What this task involves =>
In the listing below, print exactly the lines from the first through the one that contains "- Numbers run".
━━ Dataset extract
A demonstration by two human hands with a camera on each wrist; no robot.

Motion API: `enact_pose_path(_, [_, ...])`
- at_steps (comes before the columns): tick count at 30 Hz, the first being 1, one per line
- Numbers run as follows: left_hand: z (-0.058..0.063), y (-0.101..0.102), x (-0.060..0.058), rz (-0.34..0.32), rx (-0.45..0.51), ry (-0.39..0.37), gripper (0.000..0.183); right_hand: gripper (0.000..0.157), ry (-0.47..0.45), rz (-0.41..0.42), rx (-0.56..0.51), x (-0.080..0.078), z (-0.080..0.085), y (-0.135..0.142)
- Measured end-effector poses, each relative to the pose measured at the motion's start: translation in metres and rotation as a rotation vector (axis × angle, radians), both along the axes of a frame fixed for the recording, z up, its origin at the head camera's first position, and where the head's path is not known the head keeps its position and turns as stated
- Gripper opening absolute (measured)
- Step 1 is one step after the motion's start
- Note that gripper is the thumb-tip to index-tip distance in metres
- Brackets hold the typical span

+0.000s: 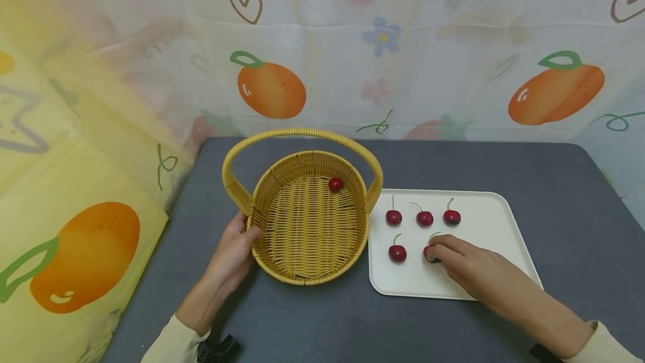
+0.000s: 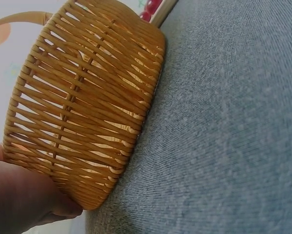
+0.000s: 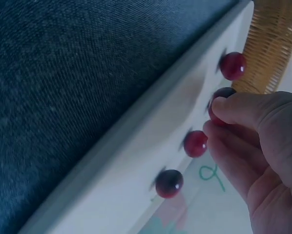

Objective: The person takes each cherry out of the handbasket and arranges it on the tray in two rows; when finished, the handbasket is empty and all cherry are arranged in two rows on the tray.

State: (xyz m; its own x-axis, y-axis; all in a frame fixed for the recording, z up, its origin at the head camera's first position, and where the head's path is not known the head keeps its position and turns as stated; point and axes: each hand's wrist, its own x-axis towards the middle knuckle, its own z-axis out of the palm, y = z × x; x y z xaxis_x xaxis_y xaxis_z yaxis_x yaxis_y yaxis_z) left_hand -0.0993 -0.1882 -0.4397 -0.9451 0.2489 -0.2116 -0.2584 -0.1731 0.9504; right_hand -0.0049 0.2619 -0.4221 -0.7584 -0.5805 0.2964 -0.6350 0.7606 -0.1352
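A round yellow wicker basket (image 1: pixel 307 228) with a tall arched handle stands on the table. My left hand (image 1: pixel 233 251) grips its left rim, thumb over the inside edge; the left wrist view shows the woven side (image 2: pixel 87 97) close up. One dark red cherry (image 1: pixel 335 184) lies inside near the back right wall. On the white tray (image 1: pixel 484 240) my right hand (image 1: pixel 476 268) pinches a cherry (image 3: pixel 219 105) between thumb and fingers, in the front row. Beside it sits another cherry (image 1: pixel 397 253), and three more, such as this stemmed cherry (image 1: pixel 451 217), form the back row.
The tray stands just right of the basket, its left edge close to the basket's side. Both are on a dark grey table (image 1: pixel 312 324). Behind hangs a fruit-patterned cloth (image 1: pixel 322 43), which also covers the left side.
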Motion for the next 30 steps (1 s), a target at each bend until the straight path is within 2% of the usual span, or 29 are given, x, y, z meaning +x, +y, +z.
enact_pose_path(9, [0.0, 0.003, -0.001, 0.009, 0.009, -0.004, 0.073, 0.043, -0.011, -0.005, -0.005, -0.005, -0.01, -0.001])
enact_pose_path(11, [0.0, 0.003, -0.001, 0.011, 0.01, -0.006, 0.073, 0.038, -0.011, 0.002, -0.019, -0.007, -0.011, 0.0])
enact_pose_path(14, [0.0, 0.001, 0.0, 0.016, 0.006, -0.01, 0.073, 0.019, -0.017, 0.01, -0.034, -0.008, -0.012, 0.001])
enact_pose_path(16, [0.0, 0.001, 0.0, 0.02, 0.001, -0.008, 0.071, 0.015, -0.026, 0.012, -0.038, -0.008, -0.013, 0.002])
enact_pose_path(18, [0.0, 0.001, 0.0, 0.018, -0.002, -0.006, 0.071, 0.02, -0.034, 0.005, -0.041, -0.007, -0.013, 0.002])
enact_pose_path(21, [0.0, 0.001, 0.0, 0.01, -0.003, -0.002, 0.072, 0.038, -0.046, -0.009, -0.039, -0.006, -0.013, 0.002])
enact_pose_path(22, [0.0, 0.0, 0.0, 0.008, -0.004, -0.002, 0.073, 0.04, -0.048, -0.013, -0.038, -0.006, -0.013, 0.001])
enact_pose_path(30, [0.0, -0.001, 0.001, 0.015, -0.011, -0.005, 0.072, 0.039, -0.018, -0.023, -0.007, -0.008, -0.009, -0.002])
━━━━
Answer to the exercise =>
A demonstration by two human hands with a camera on each wrist; no robot.

Motion API: `enact_pose_path(_, [_, ...])`
- at_steps (comes before the columns): tick count at 30 Hz, the first being 1, one per line
- Numbers run as follows: left_hand: z (-0.058..0.063), y (-0.101..0.102), x (-0.060..0.058), rz (-0.34..0.32), rx (-0.45..0.51), ry (-0.39..0.37), gripper (0.000..0.183); right_hand: gripper (0.000..0.157), ry (-0.47..0.45), rz (-0.41..0.42), rx (-0.56..0.51), x (-0.080..0.078), z (-0.080..0.085), y (-0.135..0.142)

This is the complete output.